The Kremlin moves came as Russian forces strengthened their control over Crimea, less than a week before the strategic region is to hold a contentious referendum on whether to split off and become part of Russia.

In a televised briefing with President Vladimir Putin, Russia’s foreign minister said proposals made by U.S. Secretary of State John Kerry are “not suitable” because they take “the situation created by the coup as a starting point,” referring to the ouster of Ukraine’s pro-Kremlin president, Viktor Yanukovych.

Referring to a document Lavrov received from Kerry explaining the U.S. view of the situation in Ukraine, Lavrov said: “To be frank, it raises many questions on our side.”
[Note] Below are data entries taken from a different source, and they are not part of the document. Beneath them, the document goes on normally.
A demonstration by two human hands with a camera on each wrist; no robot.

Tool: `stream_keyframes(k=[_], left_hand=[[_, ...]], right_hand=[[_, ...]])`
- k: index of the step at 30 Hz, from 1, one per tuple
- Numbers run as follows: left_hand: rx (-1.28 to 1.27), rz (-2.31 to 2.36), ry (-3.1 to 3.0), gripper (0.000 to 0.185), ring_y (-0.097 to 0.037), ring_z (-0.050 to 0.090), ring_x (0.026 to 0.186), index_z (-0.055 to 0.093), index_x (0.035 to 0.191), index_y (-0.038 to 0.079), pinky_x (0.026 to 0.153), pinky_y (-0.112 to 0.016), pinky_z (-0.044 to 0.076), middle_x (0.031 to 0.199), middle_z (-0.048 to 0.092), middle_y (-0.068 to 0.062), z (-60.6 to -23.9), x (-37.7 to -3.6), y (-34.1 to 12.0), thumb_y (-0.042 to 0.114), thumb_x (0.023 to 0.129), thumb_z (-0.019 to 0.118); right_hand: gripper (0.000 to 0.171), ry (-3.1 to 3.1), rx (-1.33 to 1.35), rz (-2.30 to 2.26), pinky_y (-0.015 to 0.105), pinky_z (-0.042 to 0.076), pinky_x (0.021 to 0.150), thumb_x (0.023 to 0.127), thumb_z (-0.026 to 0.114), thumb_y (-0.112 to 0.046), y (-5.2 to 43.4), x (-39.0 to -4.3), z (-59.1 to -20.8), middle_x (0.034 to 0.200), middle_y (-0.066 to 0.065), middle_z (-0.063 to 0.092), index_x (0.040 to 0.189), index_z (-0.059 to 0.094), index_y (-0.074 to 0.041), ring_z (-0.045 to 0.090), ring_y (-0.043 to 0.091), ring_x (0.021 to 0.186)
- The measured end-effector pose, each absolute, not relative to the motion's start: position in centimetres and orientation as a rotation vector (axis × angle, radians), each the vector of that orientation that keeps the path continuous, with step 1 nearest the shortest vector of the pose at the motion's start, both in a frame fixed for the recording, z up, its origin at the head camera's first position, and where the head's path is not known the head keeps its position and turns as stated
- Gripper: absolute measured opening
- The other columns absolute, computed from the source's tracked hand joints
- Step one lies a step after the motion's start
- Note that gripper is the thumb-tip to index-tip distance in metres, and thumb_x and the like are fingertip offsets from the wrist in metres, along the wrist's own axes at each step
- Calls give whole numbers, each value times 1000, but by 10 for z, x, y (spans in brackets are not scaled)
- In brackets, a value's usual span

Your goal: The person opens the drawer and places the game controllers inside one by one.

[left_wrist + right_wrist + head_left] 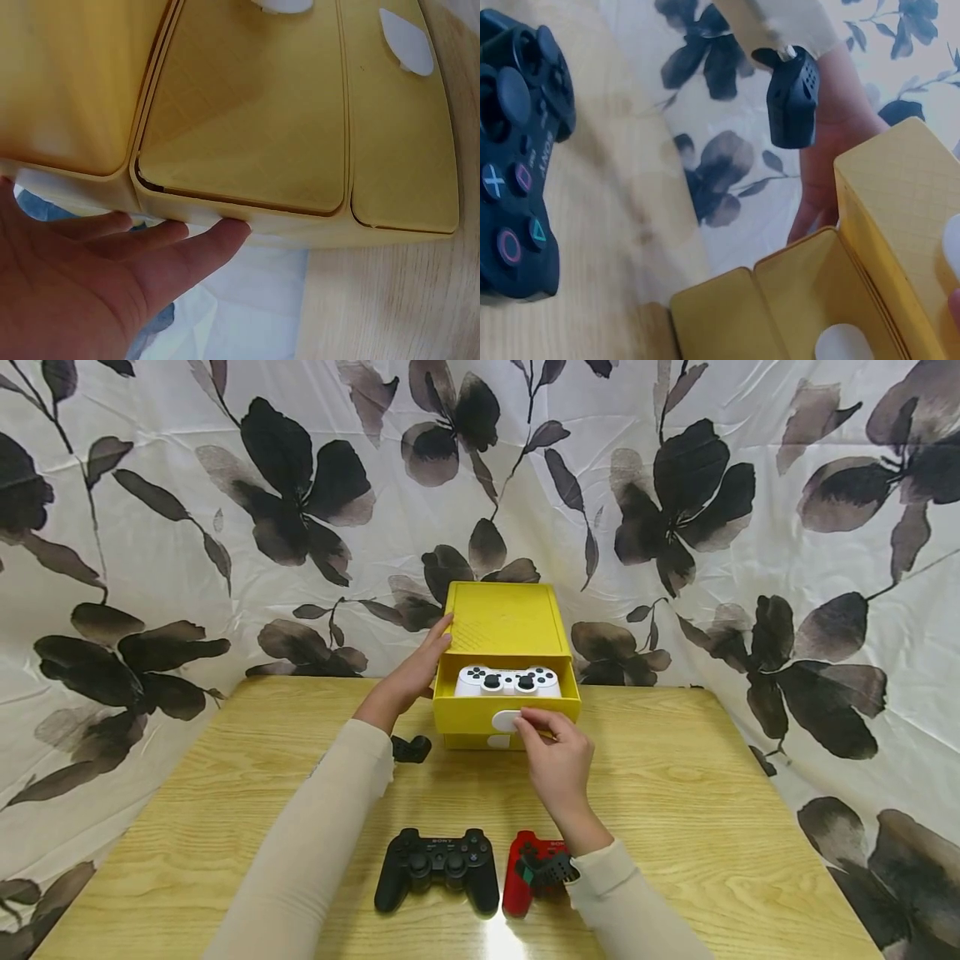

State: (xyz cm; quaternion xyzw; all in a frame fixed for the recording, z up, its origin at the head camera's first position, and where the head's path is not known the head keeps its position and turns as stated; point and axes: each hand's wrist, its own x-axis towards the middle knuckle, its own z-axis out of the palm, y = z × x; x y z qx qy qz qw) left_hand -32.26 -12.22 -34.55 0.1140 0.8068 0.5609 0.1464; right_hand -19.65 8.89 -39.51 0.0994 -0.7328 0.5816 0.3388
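A yellow drawer box (504,618) stands at the far middle of the wooden table (712,793). Its top drawer (507,714) is pulled out, and a white game controller (507,681) lies inside. My left hand (424,658) rests flat against the box's left side, fingers straight (165,247). My right hand (551,752) pinches the white round knob (507,721) on the drawer front. A black controller (437,867) (517,150) and a red controller (531,870) lie near the front edge, the red one partly under my right wrist.
A white knob (498,742) (406,41) marks the lower drawer. A small black wrist camera (411,748) (791,97) hangs by my left forearm. A floral cloth (225,527) hangs behind and around the table.
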Motion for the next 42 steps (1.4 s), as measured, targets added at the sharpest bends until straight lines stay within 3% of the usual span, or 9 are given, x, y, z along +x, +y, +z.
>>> stream_keyframes(k=[24,42], left_hand=[[315,1633,2304,50,-39,11,149,0,150,51,99,-73,34,164,-10,3,-350,-324,-121,54,103,18],[341,1650,2296,49,-46,15,146,1,149,53,100,-71,35,164,-6,1,-351,-324,-123,55,102,17]], right_hand=[[15,-1946,234,1453,16,56,66,85,75,-13,88,-233,-396,90,11,74,97,76,-3,72,22,74],[16,-1991,245,1329,34,59,69,86,75,-15,88,-256,-394,90,11,74,97,76,-4,71,24,78]])
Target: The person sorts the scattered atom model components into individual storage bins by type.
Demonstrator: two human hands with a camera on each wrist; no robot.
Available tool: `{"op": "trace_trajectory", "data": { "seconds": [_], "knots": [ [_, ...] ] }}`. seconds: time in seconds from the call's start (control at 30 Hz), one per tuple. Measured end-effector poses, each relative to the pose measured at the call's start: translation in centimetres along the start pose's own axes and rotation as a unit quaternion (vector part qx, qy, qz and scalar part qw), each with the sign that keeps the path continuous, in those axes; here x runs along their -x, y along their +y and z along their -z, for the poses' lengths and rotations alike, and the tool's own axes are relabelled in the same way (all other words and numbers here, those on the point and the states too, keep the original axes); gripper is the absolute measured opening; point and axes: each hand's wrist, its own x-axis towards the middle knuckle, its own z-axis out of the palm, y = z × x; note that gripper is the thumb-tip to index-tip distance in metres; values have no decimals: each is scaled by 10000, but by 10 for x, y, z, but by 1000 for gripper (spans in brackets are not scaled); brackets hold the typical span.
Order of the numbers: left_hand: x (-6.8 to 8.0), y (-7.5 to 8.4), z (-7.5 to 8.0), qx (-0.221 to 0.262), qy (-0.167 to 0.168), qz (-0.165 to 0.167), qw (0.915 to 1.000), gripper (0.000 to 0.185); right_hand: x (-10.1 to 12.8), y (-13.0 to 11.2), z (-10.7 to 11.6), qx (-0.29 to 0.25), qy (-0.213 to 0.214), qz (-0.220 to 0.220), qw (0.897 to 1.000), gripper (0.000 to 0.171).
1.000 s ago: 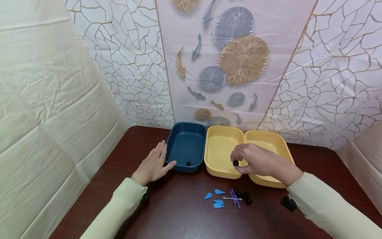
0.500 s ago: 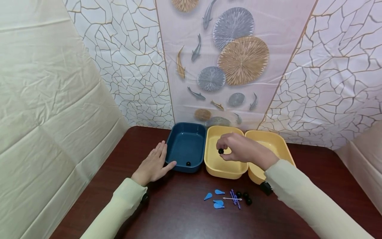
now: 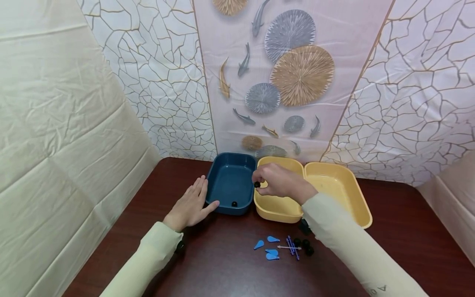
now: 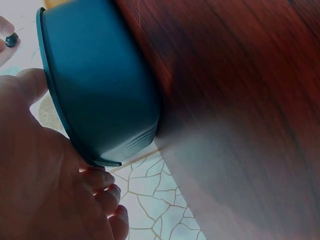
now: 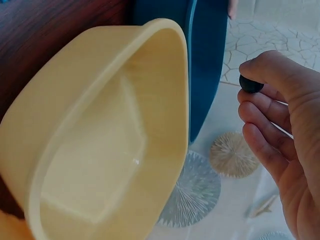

“Everything was stated in terms of allegedly having a conflict between Russia and Ukraine, and in terms of accepting the fait accompli,” he said.

Lavrov said Kerry delayed a visit to Moscow to discuss the situation, and Russia had decided to prepare new proposals of its own, though he did not say what they were.

“We suggested that he come today … and we were prepared to receive him. He gave his preliminary consent. He then called me on Saturday and said he would like to postpone it for a while,” the minister said.

But in Washington, State Department officials said that it was Russia’s refusal to discuss the American proposals that was hurting prospects for a negotiated solution — in particular, the idea of direct talks between Russian officials and those of the new Ukrainian government.

“We are still awaiting a Russian response to the concrete questions that Secretary Kerry sent Foreign Minister Lavrov on Saturday in this regard,” State Department spokeswoman Jen Psaki said in a statement.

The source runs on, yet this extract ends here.